Friday, December 23, 2005

Delta's Sky magazine


My dad flew on Delta for the business trip. He found an article interesting in the Sky's magazine as of December 2005. He brought the magazine for me to read!

Click for the article: The Human Cyborg

Thanks Dad.

Thursday, December 22, 2005

Auditory Performance of Cochlear Implantees

Here's interesting information from National Institutes of Health.

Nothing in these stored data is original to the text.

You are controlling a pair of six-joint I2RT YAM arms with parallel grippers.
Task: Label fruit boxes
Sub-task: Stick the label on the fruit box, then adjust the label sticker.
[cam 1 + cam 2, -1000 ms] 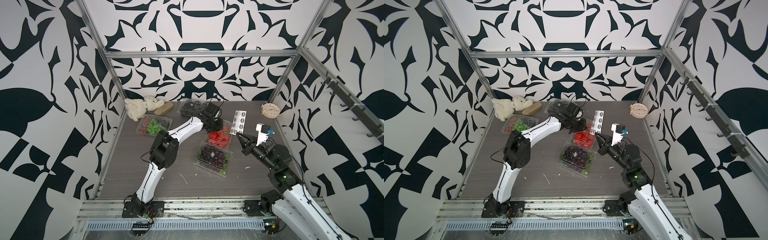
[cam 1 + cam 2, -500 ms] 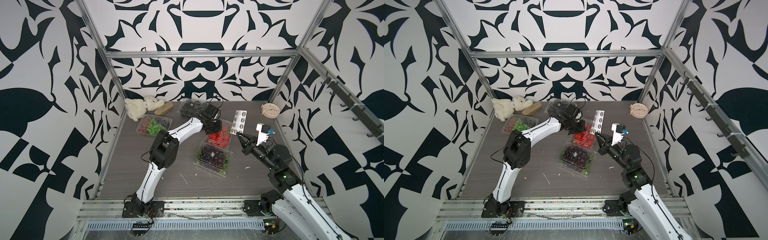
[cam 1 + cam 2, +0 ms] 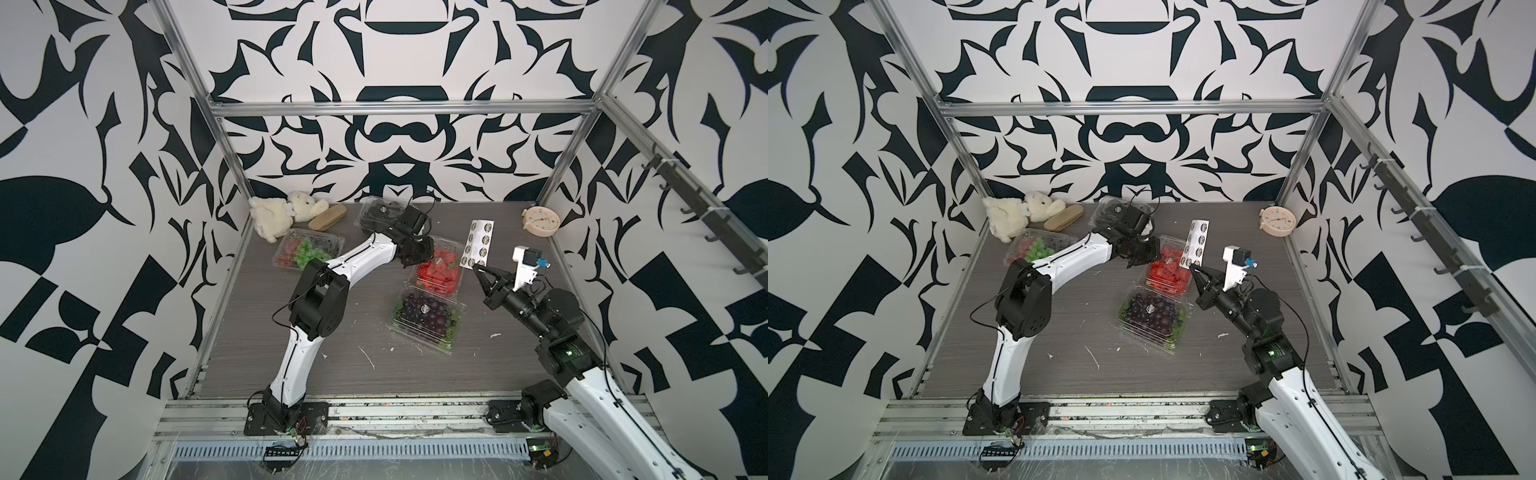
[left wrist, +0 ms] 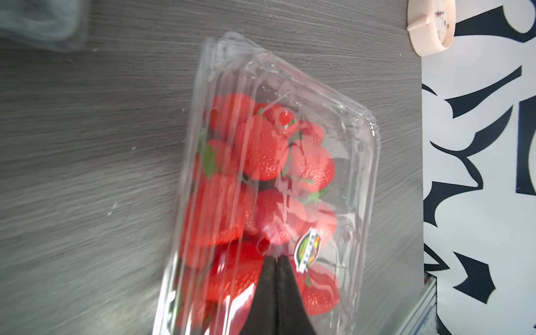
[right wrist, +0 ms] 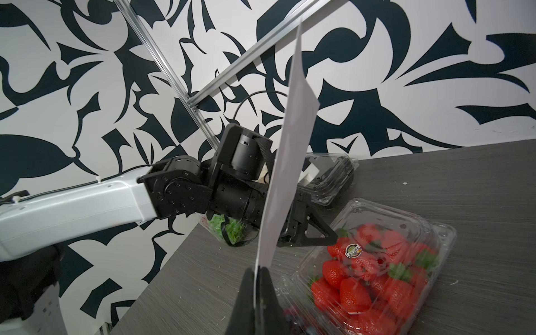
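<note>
Four clear, ribbed fruit boxes [image 3: 428, 316] dot the grey wood-grain table [image 3: 257, 332], the black-berry box [image 3: 368, 208] at the back half hidden behind the left arm, the strawberry box [image 3: 440, 270] mid-table under the left gripper [image 4: 275, 259], tips pressed together, while the right gripper [image 5: 259, 271] pinches a flat white sticker sheet [image 5: 290, 162].
</note>
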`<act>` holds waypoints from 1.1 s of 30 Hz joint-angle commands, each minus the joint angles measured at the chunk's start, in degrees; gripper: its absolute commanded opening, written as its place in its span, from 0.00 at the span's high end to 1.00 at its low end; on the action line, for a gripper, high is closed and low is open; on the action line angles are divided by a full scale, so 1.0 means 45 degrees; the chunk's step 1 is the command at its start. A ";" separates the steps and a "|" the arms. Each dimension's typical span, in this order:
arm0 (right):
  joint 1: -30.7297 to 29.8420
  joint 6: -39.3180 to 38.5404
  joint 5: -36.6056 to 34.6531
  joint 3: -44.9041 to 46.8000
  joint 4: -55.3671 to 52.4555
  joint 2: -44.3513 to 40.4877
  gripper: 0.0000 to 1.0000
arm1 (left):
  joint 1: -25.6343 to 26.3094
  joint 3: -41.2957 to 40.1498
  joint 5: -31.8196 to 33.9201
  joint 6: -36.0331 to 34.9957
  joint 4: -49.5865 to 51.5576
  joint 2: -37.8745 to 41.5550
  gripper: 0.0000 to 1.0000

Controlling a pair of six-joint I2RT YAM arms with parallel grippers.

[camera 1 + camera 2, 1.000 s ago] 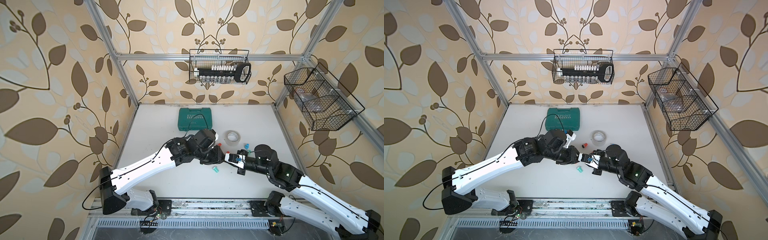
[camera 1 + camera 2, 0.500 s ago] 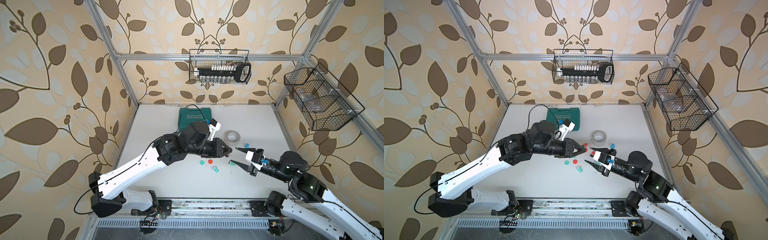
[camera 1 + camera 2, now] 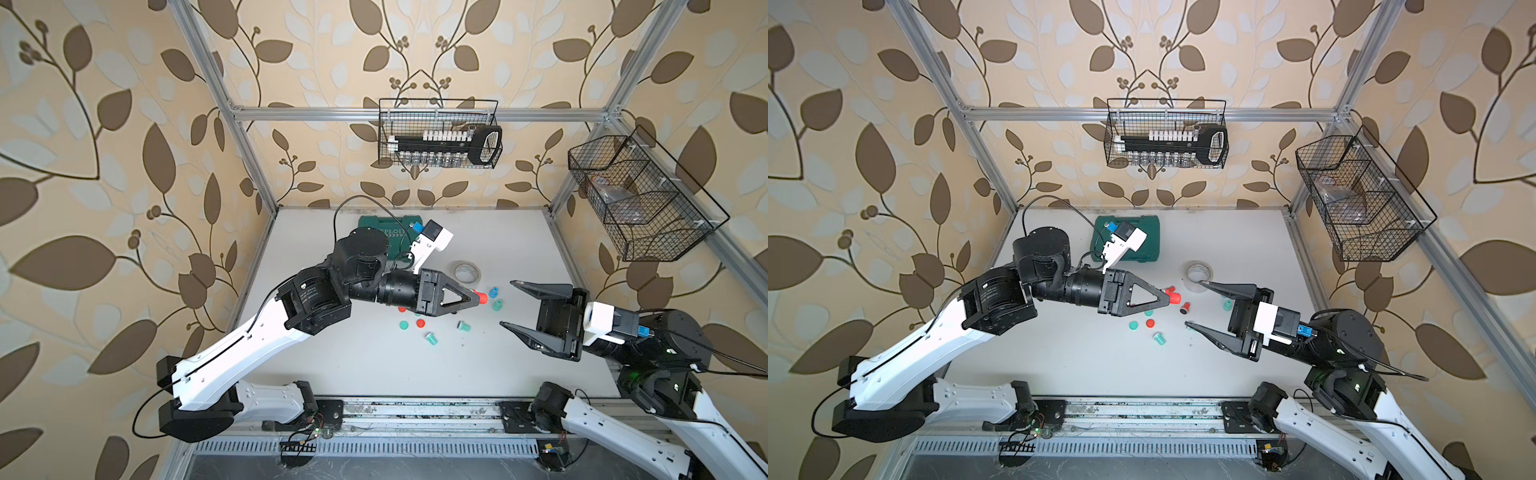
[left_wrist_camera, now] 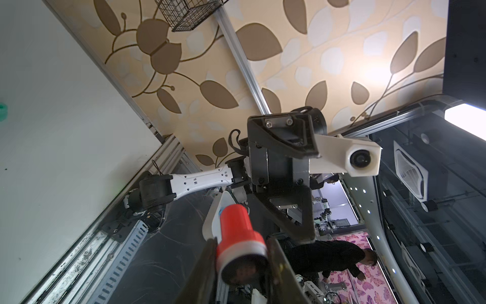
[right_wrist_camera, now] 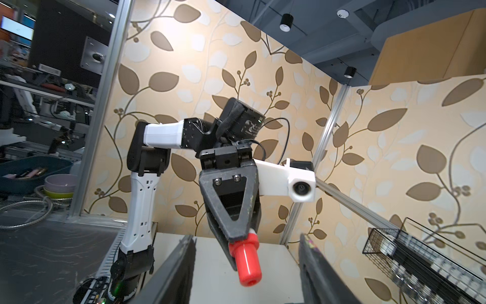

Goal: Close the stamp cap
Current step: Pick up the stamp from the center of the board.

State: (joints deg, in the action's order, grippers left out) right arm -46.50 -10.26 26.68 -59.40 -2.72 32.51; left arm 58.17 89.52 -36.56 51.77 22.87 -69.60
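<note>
My left gripper [image 3: 478,297] is shut on a red stamp [image 3: 482,297] and holds it above the white table [image 3: 374,365]. The stamp's wide end, ringed by a white band, sits between the fingers [image 4: 207,263]. Its narrow red end [image 5: 246,265] sticks out past the fingertips toward my right gripper [image 3: 508,304]. That gripper is open, holds nothing and hovers a short way right of the stamp. In both top views the stamp [image 3: 1174,296] lines up with the gap between the right jaws. The cap's seam on the stamp is not clear to me.
Loose teal stamps [image 3: 431,338], a teal cap [image 3: 403,325] and a red cap [image 3: 420,323] lie under the left gripper. A tape roll [image 3: 467,272] and a green tool case [image 3: 384,232] sit further back. Wire baskets hang on the back wall [image 3: 440,133] and the right wall [image 3: 640,199].
My right gripper, which was shut against the stamp at the left gripper, has opened and drawn back to the right. My left arm has lifted, still holding the stamp.
</note>
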 commanded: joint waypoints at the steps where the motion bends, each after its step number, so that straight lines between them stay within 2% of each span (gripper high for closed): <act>1: -0.0057 0.0524 0.1380 -0.0563 0.0309 0.0567 0.44 | 0.0081 0.0338 -0.1039 0.0245 -0.1282 0.0428 0.80; 11: -0.0057 0.0699 0.2019 -0.0739 0.0821 0.1464 0.54 | 0.0081 0.0304 -0.1700 0.0718 -0.1921 0.0542 0.81; 16: -0.0042 0.0724 0.2176 -0.0842 0.0912 0.1704 0.63 | 0.0081 0.0245 -0.1720 0.0726 -0.1989 0.0589 0.81; 23: -0.0047 0.0835 0.2238 -0.1007 0.1034 0.1878 0.71 | 0.0081 0.0263 -0.1847 0.0723 -0.2077 0.0526 0.81; 33: -0.0057 0.0757 0.2039 -0.0989 0.0966 0.2060 0.72 | 0.0081 0.0282 -0.2008 0.0806 -0.2330 0.0448 0.82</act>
State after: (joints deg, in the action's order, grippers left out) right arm -46.50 -7.11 35.81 -62.35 0.71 41.74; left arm 58.17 89.52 -43.59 55.05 15.79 -68.47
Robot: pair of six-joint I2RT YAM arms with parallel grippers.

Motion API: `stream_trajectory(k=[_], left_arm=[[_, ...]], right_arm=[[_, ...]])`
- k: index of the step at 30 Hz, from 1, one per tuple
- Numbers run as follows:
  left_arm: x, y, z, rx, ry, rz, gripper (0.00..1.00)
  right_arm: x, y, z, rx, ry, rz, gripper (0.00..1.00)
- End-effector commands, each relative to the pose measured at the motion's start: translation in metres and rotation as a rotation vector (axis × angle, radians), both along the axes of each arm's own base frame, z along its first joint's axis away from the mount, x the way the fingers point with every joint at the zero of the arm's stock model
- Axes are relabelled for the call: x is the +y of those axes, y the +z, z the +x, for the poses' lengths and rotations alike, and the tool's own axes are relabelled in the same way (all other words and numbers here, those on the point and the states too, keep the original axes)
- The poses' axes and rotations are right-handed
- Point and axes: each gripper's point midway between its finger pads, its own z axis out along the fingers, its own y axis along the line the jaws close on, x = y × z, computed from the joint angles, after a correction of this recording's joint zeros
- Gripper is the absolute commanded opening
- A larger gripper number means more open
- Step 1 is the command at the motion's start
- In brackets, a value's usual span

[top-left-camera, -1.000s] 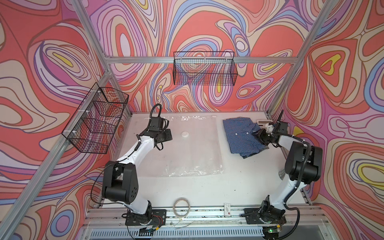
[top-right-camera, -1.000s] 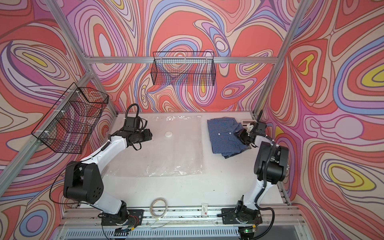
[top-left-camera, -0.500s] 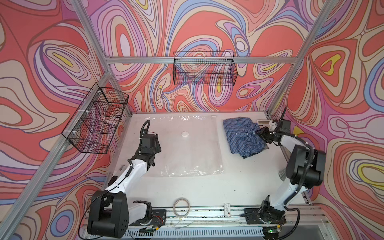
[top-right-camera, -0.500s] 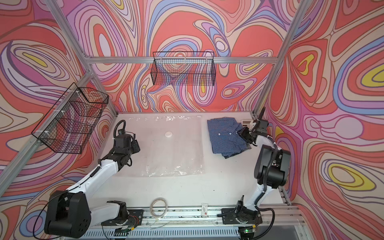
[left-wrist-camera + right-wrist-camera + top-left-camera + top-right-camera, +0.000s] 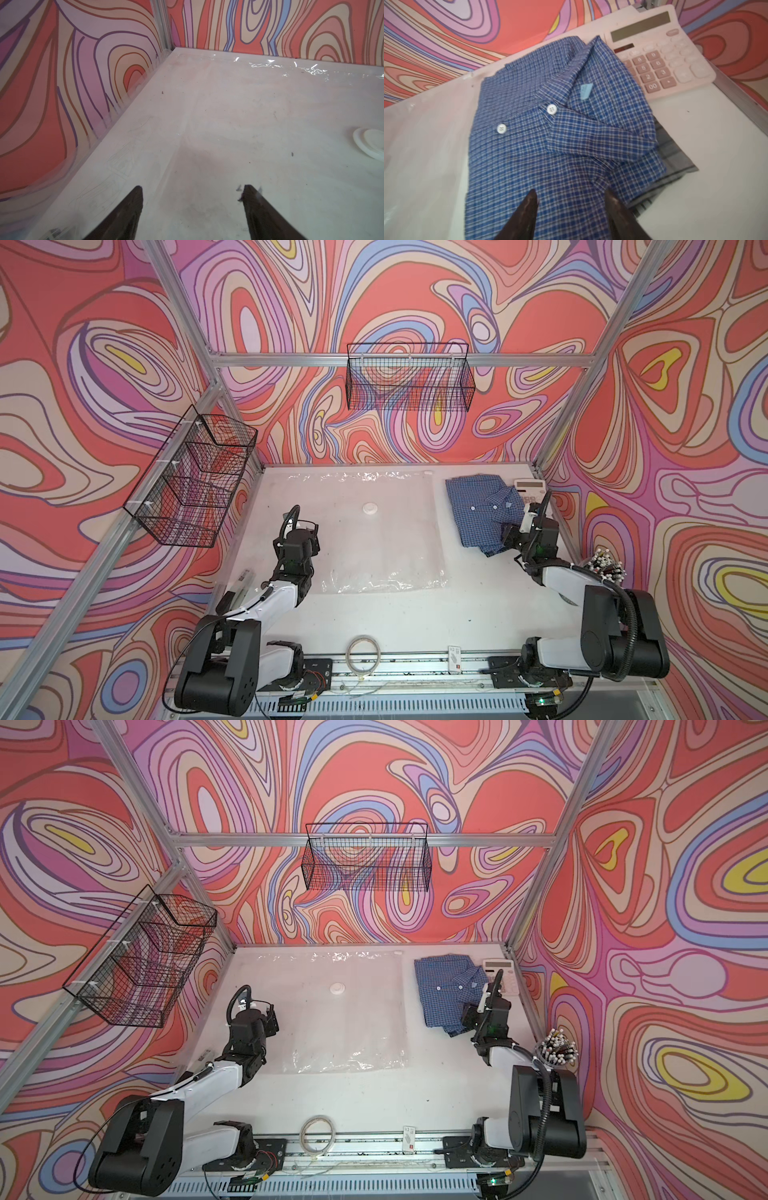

What Factors Affect the Auditory Performance of Cochlear Implant Recipients?

Subject Factors

Auditory performance, defined as the ability to detect, discriminate, recognize, or identify acoustic signals, including speech, is highly variable among individuals using cochlear implants. Since the 1988 CDC on Cochlear Implants, however, some factors associated with outcome variability are now better understood.

Etiology

Because of a larger subject sample, the effects of etiology can now be distinguished from other factors such as the duration of deafness and the age of onset. For example, deafness due to meningitis does not necessarily limit the benefit of cochlear implantation in the absence of central nervous system complications, cochlear ossification, or cochlear occlusion. Children with congenital deafness and children with prelingually acquired meningitic deafness, for example, achieve similar auditory performance if the cochlear implant is received before age 6. In general, etiology does not appear to affect auditory performance in either children or adults.

Age of Onset of Deafness

The age of onset continues to have important implications for success with cochlear implantation, depending on whether the hearing impairment occurred before (prelingual), during (perilingual), or after (postlingual) learning speech and language. At the last CDC, data on cochlear implantation suggested that children or adults with postlingual onset of deafness had better auditory performance than children or adults with prelingual or perilingual onset. Current data about auditory performance in children over longer times support this finding. However, the difference between children with postlingual and those with prelingual-perilingual onset of deafness appears to lessen with time. Large individual differences remain within each group, however.

Age at Implantation

Previous data suggested that prelingually or perilingually deafened persons who were implanted in adolescence or adulthood did not achieve the same level of auditory performance as those implanted during childhood, although individual differences were recognized. Current data continue to support the importance of early detection of hearing loss and implantation for maximal auditory performance. However, it is still unclear whether implantation at age 2, for example, ultimately results in better auditory performance than implantation at age 3.

Duration of Deafness

As deafness endures, even in postlingually deafened individuals, some auditory and linguistic skills may decline and some behavioral traits that work against successful adaptation to a sensory device may develop. Individuals with shorter durations of auditory deprivation tend to achieve better auditory performance from any type of sensory aid, including a cochlear implant, than do individuals with longer durations of auditory deprivation.

Residual Hearing

Initially, cochlear implant use was restricted to persons with profound hearing loss (pure-tone threshold average (PTA) of greater than 100 dB HL and no open-set speech recognition ability with best-fit hearing aids). The average auditory performance of these cochlear-implant users has been better than the average auditory performance of hearing-aid users with some residual hearing, that is, severe hearing loss (PTA > 90 dB HL) and some (<30 percent) open-set speech recognition ability with best-fit hearing aids. Recent data show that auditory performance in people with residual hearing improves after cochlear implantation relative to preoperative auditory performance, although the degree of improvement could not be predicted from preoperative hearing sensitivity. Research is now addressing the critical distinction between the importance of residual hearing sensitivity compared with overall residual auditory capacities and functional communicative status.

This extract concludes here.